▸ Exercise description
Please give back, exactly as written, the lines from the line with "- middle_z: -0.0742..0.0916" to the line with "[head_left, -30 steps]" in the listing below, leaving out all pictures.

▸ Given information
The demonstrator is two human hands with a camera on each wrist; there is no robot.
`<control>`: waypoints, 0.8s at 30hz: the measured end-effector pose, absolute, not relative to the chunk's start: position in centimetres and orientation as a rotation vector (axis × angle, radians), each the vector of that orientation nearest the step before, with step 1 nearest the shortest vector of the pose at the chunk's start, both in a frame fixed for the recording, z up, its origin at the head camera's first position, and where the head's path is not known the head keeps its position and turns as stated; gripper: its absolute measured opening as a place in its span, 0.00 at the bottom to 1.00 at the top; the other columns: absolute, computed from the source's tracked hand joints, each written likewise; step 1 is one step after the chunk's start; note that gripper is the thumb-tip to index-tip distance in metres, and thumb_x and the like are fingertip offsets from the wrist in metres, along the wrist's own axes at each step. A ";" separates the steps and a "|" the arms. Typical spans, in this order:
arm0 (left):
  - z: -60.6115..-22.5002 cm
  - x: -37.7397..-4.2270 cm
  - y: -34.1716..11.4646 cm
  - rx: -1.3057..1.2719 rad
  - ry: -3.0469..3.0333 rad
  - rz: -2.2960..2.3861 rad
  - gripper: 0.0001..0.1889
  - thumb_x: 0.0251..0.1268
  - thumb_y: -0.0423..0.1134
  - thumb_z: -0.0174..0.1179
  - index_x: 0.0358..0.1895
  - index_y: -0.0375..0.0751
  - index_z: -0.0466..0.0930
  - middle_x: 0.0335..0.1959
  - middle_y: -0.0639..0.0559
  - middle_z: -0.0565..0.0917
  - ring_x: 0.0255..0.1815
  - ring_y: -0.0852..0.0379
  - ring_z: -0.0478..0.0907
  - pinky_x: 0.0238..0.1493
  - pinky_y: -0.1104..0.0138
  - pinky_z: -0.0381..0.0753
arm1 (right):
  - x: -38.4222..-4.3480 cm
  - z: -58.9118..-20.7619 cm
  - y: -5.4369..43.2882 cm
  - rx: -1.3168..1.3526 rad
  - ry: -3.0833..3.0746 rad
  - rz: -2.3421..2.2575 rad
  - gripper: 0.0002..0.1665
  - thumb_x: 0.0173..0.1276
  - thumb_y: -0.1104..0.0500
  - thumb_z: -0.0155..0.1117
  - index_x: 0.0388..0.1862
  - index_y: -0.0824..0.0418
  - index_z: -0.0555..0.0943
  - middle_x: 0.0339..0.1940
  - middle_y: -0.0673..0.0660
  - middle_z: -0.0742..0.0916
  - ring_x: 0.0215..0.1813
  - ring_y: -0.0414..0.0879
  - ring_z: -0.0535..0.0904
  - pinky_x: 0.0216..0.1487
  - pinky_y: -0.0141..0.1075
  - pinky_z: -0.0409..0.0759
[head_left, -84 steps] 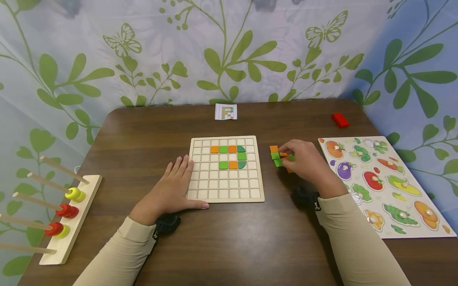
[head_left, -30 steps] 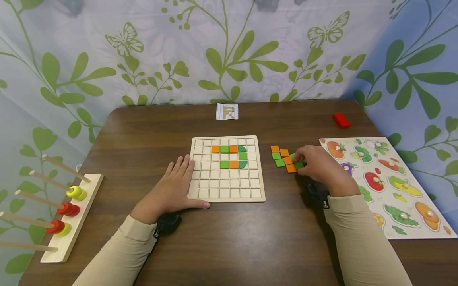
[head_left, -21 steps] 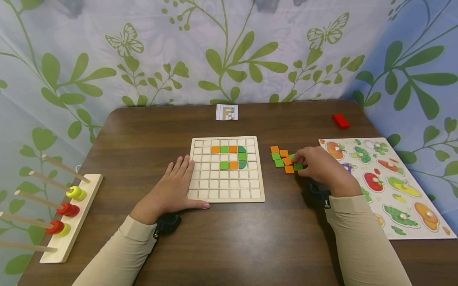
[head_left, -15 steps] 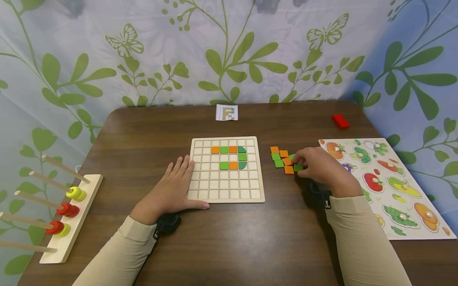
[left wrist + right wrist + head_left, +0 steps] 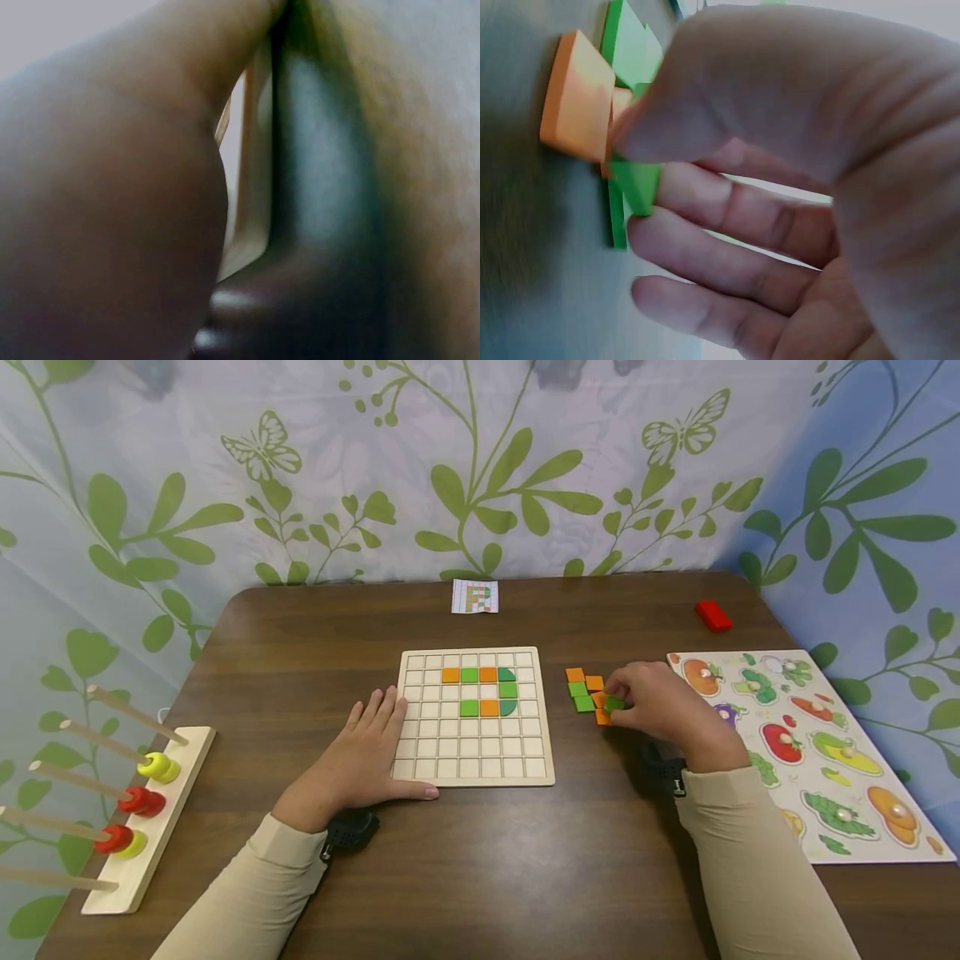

▸ Answer section
  - middle_z: -0.0742..0.0916
  - ring_x: 0.0215..0.1813
  - ring_y: -0.0414..0.0879
  - ring_z: -0.0535..0.0904
  - pinky_x: 0.0216..0.1487
  - pinky_y: -0.0141..0.1075
  - pinky_z: -0.0409..0.0759
[head_left, -84 steps] 
[head_left, -30 steps] 

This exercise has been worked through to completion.